◆ **Try it**:
Read the data below line by line and state how many lines hold "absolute". Nothing else belongs in the answer.

◆ **Given information**:
+---+
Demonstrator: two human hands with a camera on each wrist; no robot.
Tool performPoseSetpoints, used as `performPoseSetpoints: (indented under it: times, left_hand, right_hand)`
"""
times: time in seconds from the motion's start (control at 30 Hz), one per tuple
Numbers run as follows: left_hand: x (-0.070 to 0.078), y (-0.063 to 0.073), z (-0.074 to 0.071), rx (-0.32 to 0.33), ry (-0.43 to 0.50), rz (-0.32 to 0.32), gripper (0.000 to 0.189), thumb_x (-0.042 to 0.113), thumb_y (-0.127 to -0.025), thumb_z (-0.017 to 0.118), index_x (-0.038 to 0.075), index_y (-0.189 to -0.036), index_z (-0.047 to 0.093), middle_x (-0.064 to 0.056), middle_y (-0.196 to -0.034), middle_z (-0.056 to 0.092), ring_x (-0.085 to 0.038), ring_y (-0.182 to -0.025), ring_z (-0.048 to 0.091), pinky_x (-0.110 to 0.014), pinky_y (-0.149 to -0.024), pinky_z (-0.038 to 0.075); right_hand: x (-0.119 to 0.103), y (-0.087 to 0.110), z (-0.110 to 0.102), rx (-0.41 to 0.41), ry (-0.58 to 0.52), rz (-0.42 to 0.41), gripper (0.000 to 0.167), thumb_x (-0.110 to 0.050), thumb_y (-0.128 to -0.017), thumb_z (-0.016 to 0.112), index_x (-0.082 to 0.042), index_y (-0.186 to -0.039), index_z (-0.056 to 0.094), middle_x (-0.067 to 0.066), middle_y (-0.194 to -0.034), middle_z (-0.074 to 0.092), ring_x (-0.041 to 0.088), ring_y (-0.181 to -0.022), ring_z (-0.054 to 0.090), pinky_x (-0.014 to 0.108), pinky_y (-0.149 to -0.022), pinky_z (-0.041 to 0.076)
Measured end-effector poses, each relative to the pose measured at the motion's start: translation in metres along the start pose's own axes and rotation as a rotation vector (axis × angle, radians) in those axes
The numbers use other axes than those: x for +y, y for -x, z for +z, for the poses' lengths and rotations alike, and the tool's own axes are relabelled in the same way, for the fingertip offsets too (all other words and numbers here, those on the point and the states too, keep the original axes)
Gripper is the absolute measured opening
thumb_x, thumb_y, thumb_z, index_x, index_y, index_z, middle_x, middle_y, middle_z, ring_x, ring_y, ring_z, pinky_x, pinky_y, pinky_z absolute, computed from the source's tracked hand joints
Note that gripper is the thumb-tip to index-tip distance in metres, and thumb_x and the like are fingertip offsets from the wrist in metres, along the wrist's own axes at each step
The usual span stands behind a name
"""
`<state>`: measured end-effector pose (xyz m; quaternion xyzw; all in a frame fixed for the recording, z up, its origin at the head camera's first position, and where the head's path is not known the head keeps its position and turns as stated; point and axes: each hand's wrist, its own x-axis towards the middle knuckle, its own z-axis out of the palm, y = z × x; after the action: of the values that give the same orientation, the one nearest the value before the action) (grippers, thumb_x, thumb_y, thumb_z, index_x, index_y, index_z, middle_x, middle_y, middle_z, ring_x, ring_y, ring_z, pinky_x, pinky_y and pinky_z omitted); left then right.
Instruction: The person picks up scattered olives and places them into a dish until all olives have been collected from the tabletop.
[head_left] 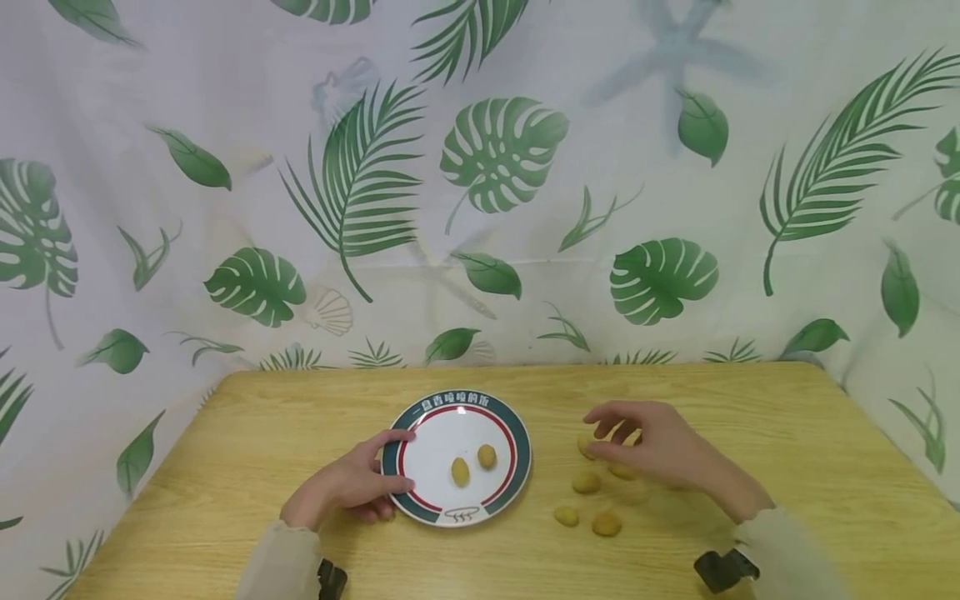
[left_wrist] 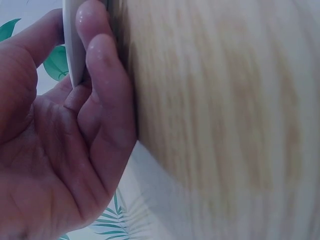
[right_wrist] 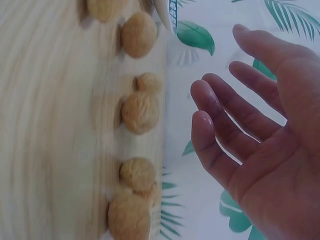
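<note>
My left hand (head_left: 351, 477) grips the left rim of a round plate (head_left: 392, 467), white with a dark green border and a red ring. In the left wrist view the plate's edge (left_wrist: 73, 45) lies between the thumb and the curled fingers. Two yellowish-brown, wrinkled, walnut-like pieces (head_left: 460, 472) rest on the plate. To its right, several more walnut-like pieces (head_left: 587, 482) are scattered on the table. My right hand (head_left: 651, 442) is just over the far ones, partly hiding them in the head view. Its fingers are loosely bent, with nothing between them in the right wrist view.
A wooden table (head_left: 300, 400) carries the plate and the pieces. Behind it hangs a pale cloth (head_left: 570, 300) printed with green leaves, meeting the table's far edge and continuing along both sides. A dark wrist device (head_left: 726, 570) sits on the right sleeve.
</note>
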<state>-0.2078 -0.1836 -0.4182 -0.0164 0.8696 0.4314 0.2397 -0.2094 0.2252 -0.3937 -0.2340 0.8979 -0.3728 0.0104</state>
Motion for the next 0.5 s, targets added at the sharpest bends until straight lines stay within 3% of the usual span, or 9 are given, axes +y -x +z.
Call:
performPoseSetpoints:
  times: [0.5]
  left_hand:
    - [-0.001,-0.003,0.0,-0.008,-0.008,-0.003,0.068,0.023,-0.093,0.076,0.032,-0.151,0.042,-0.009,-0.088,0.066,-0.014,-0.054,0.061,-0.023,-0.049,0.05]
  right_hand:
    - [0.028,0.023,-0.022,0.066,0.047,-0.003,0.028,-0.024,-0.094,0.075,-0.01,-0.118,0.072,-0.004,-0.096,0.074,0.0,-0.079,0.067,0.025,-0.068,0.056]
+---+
◆ **Answer below**:
2